En fin de compte, si la mise en œuvre se fait d’une manière qui n’oblige pas les pays à considérer la géopolitique, à aller avec le partenariat ou la BRI, alors ce sera acceptable.

Choi Shing Kwok

PDG ISEAS – Institut Yusof Ishak

Lorsqu’on lui a demandé si le partenariat n’était rien de plus que des « lignes de bataille géopolitiques tracées » par les États-Unis contre la Chine, Choi a déclaré que la manière dont le plan du G-7 était mis en œuvre signalerait ses intentions.

« Il y a des raisons de lancer le partenariat. Il offre des alternatives à la BRI de manière très délibérée », a déclaré Choi.

« En fin de compte, si la mise en œuvre se fait d’une manière qui n’oblige pas les pays à tenir compte de la géopolitique – pour aller avec le partenariat ou la BRI – alors ce sera acceptable. »

Qui pourrait en profiter ?

Alors que les grandes économies intensifient désormais leur soutien aux infrastructures pour les pays en développement, des endroits comme l’Inde, le Brésil et l’Indonésie sont susceptibles d’annoncer une plus grande croissance économique, a déclaré le fondateur du Riedel Research Group, David Riedel, à « Squawk on Monday. Box » de CNBC.

Il a dit que peu importait qui investissait, tant que plus d’efforts seraient dépensés, mais a souligné que les résultats ne seraient pas perceptibles du jour au lendemain.

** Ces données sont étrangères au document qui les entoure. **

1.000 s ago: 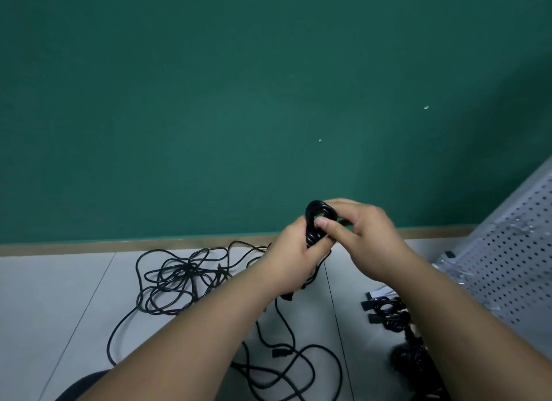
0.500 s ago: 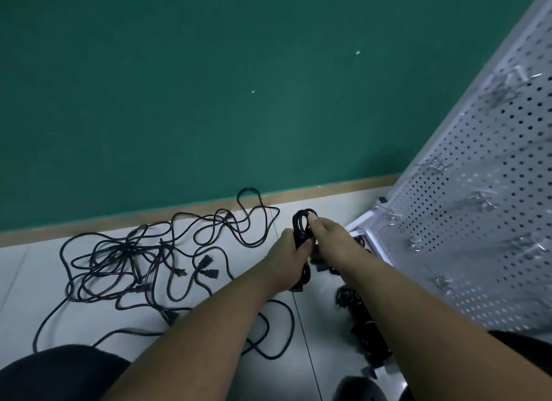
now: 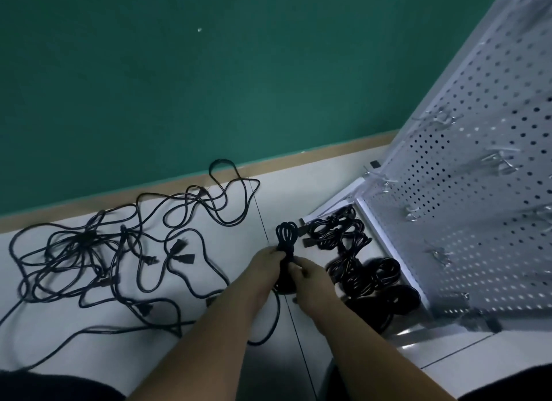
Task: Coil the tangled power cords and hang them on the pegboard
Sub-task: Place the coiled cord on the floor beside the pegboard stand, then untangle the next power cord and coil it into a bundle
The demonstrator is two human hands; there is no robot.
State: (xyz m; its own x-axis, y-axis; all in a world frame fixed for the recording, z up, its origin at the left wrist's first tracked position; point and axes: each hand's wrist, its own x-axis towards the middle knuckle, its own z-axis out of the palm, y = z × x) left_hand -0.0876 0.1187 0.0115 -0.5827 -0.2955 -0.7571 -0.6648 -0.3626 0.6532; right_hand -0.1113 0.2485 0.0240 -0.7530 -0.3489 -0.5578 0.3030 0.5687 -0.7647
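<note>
**Coiled cord held over the tile seam, between the tangle and the pegboard**

We hold the coiled cord (image 3: pixel 286 236) above the floor (image 3: pixel 298 185). Our left hand (image 3: pixel 264 264) grips it round the middle, fingers wrapped about the bound waist. Our right hand (image 3: pixel 310 276) is just beside it, fingers curled and pinching the same bundle a little lower. The looped head of the coil stands upright above both hands. A loose strand (image 3: pixel 276 320) hangs from the bundle and curves down to the floor between our forearms.

To the left, the tangled cords (image 3: pixel 89 251) sprawl across the pale tiles. Their far loops reach the wooden baseboard (image 3: pixel 119 196) under the green wall (image 3: pixel 179 86), and their near strands run off the left edge of view. A dark tile seam (image 3: pixel 263 221) runs from the wall toward us, passing under the hands. Bare floor lies along it, between the tangle and the finished bundles (image 3: pixel 358 269).

Those bundles lie heaped to the right, close against the white base rail (image 3: pixel 388 236) of the pegboard (image 3: pixel 478 191). The board rises steeply at the right, its near edge slanting up and away. Metal hooks (image 3: pixel 442 118) jut from its face, well apart from the coil we hold. Our dark-clothed knees (image 3: pixel 44 385) close the bottom of the view.

Any marking on the plugs is too small and blurred for us to read.
</note>
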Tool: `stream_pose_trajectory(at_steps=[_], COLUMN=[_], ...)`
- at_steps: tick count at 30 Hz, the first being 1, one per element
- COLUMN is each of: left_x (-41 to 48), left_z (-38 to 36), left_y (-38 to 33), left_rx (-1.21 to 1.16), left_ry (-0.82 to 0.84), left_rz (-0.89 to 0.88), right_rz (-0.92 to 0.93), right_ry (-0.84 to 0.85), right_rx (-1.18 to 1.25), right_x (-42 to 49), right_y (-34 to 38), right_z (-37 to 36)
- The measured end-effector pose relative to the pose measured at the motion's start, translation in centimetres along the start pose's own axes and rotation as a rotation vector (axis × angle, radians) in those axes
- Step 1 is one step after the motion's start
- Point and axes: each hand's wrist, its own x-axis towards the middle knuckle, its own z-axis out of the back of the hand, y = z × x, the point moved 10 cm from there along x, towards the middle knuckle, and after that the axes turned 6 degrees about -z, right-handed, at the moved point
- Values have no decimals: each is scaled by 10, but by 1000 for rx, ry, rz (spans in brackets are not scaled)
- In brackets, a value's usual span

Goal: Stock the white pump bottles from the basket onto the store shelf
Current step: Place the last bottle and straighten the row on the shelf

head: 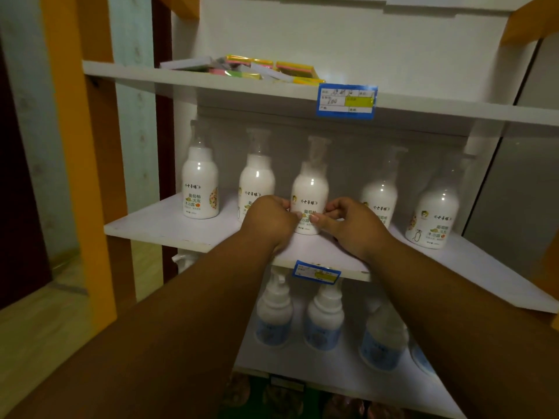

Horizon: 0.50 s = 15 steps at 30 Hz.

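Observation:
Several white pump bottles stand in a row on the middle white shelf [169,228]. The middle bottle [310,189] stands upright near the shelf's front, and both hands hold its lower part. My left hand [269,219] grips its left side and my right hand [351,222] grips its right side, fingertips on the label. To the left stand two bottles [200,186] [256,179], the second partly hidden by my left hand. To the right stand two more [379,192] [432,213]. No basket is in view.
The shelf above [211,83] carries flat coloured packets [257,69] and a blue price tag [346,101]. The lower shelf [332,373] holds several blue-labelled white pump bottles [323,322]. An orange upright [75,146] frames the left side. A second price tag [316,272] hangs on the middle shelf's edge.

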Motion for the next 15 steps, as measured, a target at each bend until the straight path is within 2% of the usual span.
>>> stream_pose_trajectory(at_steps=[15], left_x=[-3], left_z=[-2], left_y=[-5], left_rx=[113], left_ry=[16], left_rz=[-15], right_rz=[16], right_ry=[-36], right_rx=[-45], right_x=[-7], right_y=[4], right_z=[5])
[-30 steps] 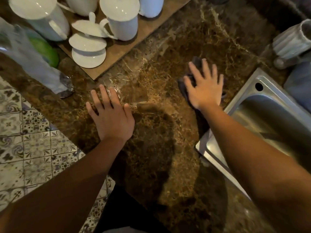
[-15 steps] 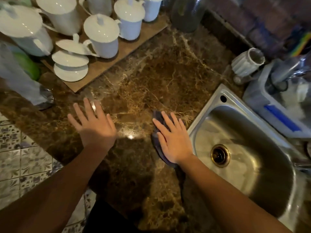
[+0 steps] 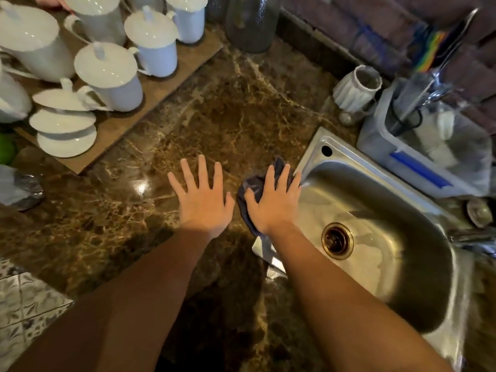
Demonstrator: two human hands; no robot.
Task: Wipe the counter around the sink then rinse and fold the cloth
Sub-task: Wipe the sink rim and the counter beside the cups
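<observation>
Careful, you're pressing the cloth [image 3: 251, 187] under your right hand [image 3: 273, 204], fingers straight and spread, sink rim [image 3: 313, 154] right at the fingertips, left hand [image 3: 204, 201] splayed alongside, so overshooting is risking dropping it in.

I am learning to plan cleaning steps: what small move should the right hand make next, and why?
Probably draw the cloth toward the body along the sink rim: the right hand presses it flat on the counter beside that rim.
</observation>
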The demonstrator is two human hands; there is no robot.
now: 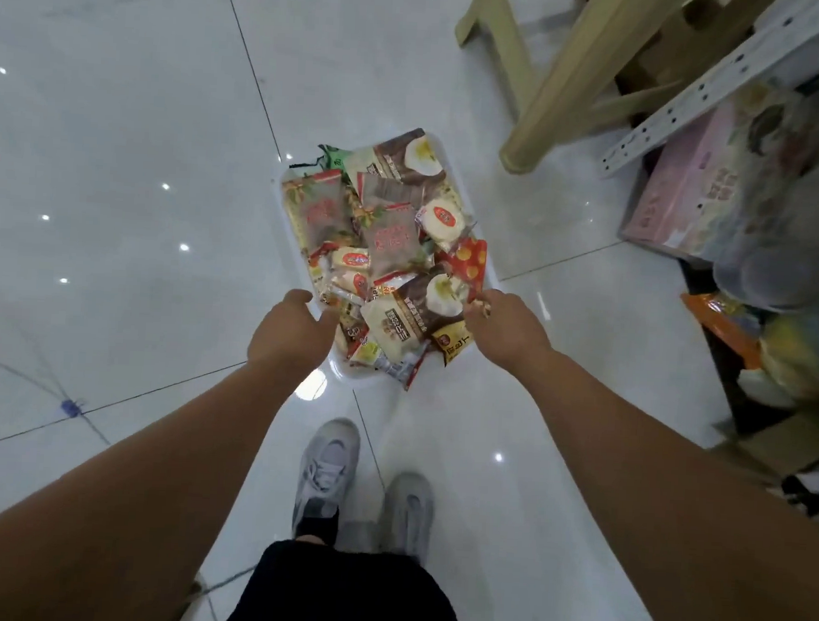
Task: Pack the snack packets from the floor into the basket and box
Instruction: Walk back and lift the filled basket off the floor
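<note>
A white basket [286, 218] heaped with several snack packets [387, 242] is held above the tiled floor in front of me. My left hand [290, 335] grips the basket's near left rim. My right hand [504, 327] grips the near right rim, its fingers next to a red packet with orange dots [469, 261]. Brown-and-white packets [408, 160] lie at the far end and near my hands. A few packets hang over the near edge.
A tan plastic stool [567, 76] stands at the upper right. Beside it lie a pink carton [683, 201], a white perforated rack post [723, 89] and bagged goods [789, 263]. My two grey shoes [325, 477] are on the tiles below the basket.
</note>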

« Cela ne signifie pas grand-chose à court terme, mais à long terme, les investisseurs doivent apprécier l’importance des investissements dans les infrastructures, peu importe qui les fait », a déclaré Riedel.

Selon l’OCDEL’Asie à elle seule a besoin d’environ 26 billions de dollars pour payer la construction d’infrastructures, y compris des projets verts jusqu’en 2030.

Si plus d’argent était offert aux pays en développement, des endroits comme le Brésil, l’Inde et l’Indonésie gagneraient, a ajouté Reidel.

Le Brésil a une grande population et une grande économie et pourrait avoir besoin de plus d’infrastructures pour stimuler la croissance, tandis que l’Indonésie, en tant qu’exportateur d’énergie, connaîtrait une croissance si plus d’argent était investi dans son projet énergétique, a-t-il déclaré.